AI promises endless unique content for websites, ads and campaigns. However, generative AI like large language models carries high risks around bias, misinformation and brand safety. How can marketing teams leverage AI content creation without hazards sabotaging campaigns? Follow emerging best practices for responsible generation and oversight.
The Promise and Peril of AI Content
Tools like Jasper and Copy.ai enable anyone creating marketing assets. The AI generates endless on-brand copy and creatives using minimal prompts. However, unchecked AI content poses dangers:
- Toxic language models plague outputs with harmful stereotypes and factual distortion.
- Deception risks increase when deploying fakes generated convincingly but incorrectly.
- Brand integrity suffers from AI wandering astray into unsafe topics or creative directions.
Mitigating risks requires strategic processes ensuring generation responsibility at enterprise scale.
Establish Clear Guidelines
Define allowable content boundaries, procedures and creator obligations:
- Prohibit outright unsafe or unethical content categories regarding violence, hate and intellectual property theft.
- Require transparency from creators that materials utilize AI rather than claiming human authorship.
- Make creators responsible for reviewing all AI outputs prior to publication rather than blindly deploying unchecked creations.
These guardrails scope fair usage preventing outright malicious use. However, guidelines alone don’t address ai biases.
Assemble Sensitive Topic Taxonomies
Catalogue problematic topics prone to biased portrayal or misinformation for extra screening:
- Maintain lists of identities, cultures, events and values often skewed unfairly by language models.
- Update catalogues continuously as new issues emerge in generative AI.
- Prioritize disproportionately impacted communities facing regular misrepresentation.
Checking outputs against taxonomy lists highlights higher-risk content for special review before launch.
Build Sensitive Topic Classifiers
Automate screening for better scale:
- First manually label sample AI texts as problematic or benign.
- Then train ML classifiers on the labeled data to predict sensitive content accurately.
- Finally, deploy classifiers as filters flagging risky drafts for creator review.
Classifiers scale oversight beyond tedious manual reviewing capacity.
Apply Manual Oversight in Layers
Humans still outperform AI at nuanced judgment:
- Creators – Review all personal outputs before submission using taxonomy and classifier guidance.

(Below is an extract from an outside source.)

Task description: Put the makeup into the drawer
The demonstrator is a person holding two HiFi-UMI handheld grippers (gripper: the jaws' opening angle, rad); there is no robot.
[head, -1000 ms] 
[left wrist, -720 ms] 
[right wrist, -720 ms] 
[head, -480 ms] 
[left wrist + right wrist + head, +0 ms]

- Managers – Audit creators’ content across campaigns to confirm responsible practices.
- Legal / PR – Spot check marketing content regularly for growing risks as models evolve.
People balance automated quality control with contextual common sense around new challenges.
Finally, Seek External Feedback
Partners provide an impartial perspective:
- Show consumer focus groups samples of AI marketing content to gauge reactions.
- Consult civil society critics to surface potential blindspots around harmful content.
- Reward security researchers discovering defects like model bias with bounties.
Adding diverse feedback channels bolsters model integrity over time through ongoing enhancements.
With deliberate forethought, enterprises can channel AI creativity into positive promotions rather than PR nightmares. Align creative ambition with ethical protection through a mix of guidelines, automation and human oversight.